Example: https://github.com/nnstreamer/nntrainer/blob/main/Applications/Custom/mae_loss.cpp
Yes, you can. A devel package is always recommended, too, if you want to setup a CI/CD system.

eightreal commented 7 months ago

Another question. When I call the run interface and save the model, do I also save the current training status (such as gradient information)? Is it possible to continue training after the model is loaded in the future.

EunjuYang commented 7 months ago

Hello! Thank you for your question and concern. Here're my answer on your questions: First, you can save the model after training. However, it does not support to save the gradient information. Second, Yes. it is possible to continue training after the model is loaded.

myungjoo commented 7 months ago

You can do checkout and continue training process, but that's just not based on gradient saving. You can do epoch-based checkpointing (that's what most nntrainer's mobile applications do), but I'm not sure about finer-grained checkpointing.

eightreal commented 7 months ago

ok, thanks for your reply , another question , is there any method for a model copy and Polyak update?

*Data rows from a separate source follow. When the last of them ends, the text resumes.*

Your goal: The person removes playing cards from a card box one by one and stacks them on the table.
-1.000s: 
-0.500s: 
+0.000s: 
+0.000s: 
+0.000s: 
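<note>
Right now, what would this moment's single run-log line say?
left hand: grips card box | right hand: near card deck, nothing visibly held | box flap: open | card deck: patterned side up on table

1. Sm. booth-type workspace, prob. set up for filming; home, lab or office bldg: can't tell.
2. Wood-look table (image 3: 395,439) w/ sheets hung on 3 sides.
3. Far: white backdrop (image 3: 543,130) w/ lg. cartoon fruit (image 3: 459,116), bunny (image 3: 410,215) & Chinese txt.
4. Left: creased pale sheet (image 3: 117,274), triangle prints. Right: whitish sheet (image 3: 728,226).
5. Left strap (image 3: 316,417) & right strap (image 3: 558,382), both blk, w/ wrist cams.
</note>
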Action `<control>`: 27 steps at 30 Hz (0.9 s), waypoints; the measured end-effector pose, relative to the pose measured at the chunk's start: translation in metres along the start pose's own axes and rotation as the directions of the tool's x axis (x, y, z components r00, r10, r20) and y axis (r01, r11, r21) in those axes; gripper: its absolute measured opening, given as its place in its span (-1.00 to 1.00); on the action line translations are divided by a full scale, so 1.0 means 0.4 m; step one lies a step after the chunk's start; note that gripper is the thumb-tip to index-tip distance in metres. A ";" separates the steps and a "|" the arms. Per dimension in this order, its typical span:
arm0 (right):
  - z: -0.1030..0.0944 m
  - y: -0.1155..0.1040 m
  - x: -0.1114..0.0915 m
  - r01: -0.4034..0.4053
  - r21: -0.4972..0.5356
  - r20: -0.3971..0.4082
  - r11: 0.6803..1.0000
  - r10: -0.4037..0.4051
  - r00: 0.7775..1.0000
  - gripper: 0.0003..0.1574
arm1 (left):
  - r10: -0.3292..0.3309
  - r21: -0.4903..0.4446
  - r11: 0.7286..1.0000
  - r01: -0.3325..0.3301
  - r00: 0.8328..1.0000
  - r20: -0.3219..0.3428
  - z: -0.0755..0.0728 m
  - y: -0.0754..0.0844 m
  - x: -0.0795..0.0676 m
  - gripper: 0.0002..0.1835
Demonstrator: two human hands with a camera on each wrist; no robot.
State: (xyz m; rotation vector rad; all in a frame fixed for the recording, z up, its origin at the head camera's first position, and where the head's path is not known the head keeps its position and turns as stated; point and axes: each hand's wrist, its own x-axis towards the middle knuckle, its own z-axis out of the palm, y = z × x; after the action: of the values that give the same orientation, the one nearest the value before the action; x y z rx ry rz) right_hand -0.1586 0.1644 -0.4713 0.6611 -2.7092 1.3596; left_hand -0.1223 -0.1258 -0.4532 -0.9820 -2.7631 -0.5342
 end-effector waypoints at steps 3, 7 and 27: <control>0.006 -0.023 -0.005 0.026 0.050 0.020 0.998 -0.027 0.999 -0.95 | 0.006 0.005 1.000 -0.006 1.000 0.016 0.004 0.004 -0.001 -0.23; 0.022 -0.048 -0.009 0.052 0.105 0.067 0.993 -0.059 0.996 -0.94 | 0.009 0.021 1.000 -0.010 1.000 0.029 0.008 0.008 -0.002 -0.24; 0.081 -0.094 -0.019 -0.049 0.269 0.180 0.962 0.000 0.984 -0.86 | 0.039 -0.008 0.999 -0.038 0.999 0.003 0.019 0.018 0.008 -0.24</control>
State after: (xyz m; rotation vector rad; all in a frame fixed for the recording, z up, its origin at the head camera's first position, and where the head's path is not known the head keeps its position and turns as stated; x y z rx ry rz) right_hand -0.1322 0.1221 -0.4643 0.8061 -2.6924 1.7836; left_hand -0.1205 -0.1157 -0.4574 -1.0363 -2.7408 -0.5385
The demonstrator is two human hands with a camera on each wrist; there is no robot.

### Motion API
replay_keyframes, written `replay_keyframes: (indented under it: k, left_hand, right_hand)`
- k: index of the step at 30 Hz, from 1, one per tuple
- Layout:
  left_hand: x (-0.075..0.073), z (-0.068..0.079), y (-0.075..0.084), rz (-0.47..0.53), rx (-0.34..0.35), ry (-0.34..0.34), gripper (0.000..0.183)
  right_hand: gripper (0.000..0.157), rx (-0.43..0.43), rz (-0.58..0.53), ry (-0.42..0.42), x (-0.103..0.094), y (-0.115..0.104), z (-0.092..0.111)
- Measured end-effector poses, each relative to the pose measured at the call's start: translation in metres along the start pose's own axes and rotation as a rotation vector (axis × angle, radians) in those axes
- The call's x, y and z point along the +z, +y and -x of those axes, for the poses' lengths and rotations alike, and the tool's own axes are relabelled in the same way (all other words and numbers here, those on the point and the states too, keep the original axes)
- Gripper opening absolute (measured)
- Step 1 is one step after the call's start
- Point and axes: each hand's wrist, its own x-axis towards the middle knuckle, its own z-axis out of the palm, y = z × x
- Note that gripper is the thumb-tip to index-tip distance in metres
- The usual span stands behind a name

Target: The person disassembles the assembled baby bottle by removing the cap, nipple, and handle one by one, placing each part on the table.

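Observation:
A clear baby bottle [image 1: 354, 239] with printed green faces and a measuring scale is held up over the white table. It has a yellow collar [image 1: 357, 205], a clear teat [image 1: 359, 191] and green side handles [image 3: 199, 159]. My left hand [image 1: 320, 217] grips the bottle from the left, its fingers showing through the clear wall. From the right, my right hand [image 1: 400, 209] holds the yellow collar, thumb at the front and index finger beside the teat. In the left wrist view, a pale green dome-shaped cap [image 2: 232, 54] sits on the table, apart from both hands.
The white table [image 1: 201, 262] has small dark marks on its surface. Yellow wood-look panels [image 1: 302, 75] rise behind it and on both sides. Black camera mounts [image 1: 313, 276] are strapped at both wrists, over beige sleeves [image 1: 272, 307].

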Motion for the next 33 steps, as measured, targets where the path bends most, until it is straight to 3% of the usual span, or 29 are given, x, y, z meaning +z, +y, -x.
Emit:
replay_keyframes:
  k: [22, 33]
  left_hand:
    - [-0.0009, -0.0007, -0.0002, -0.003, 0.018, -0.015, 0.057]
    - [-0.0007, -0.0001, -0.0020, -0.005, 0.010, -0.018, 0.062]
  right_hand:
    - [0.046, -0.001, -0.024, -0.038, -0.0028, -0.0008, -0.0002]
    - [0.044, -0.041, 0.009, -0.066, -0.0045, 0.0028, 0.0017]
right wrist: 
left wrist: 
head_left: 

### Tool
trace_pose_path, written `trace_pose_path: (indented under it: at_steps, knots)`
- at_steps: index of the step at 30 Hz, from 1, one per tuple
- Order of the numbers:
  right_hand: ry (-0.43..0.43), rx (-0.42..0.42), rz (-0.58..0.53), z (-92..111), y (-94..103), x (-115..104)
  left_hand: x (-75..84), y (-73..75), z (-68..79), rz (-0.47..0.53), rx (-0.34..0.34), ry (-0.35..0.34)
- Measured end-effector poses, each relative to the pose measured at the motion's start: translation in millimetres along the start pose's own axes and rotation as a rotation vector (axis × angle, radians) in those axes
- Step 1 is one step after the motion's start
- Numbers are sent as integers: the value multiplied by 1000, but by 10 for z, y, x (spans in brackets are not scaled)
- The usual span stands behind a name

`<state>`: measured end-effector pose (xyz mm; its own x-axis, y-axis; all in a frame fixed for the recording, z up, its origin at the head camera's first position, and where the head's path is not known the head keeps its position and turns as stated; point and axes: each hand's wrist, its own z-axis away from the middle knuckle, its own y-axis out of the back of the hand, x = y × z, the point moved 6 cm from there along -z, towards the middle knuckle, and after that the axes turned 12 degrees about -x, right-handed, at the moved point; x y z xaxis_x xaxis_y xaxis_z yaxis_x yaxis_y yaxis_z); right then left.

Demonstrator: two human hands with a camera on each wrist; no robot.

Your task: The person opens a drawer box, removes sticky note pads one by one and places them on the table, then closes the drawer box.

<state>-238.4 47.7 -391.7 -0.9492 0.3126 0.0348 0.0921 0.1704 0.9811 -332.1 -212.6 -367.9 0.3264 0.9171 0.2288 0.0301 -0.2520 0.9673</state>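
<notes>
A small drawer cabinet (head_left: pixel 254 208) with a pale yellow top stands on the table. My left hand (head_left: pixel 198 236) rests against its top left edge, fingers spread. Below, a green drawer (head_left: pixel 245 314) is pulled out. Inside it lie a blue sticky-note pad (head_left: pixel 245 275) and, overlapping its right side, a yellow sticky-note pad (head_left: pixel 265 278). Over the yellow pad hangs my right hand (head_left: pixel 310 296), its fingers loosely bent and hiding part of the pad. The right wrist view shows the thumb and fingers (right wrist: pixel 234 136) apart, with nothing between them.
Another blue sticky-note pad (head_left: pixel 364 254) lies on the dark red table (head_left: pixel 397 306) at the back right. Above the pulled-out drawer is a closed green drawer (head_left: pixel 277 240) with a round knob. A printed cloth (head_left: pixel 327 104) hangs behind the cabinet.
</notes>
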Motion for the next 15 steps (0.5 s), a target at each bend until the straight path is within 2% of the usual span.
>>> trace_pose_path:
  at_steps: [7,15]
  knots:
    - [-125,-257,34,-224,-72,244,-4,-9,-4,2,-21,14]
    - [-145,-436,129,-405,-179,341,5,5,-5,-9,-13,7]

myungjoo commented 7 months ago

For model copy, if there is no copy-constructor for model class and the default behavior does not do what you want, you may try "original.save()" and "cloned.load()".

For Polyak update, it appears that the DQN application (or simple "reinforcement learning" app) has its own "custom" op. But I'm not too sure about this. I guess @jijoongmoon may answer this when he returns from trip.

eightreal commented 6 months ago

Hello, I checked the reinforcement learning app , you update the net by save file and load file, but not polyak update , could you help check it ? And if if there is a impl of polyak update, could you help clear its path and code line?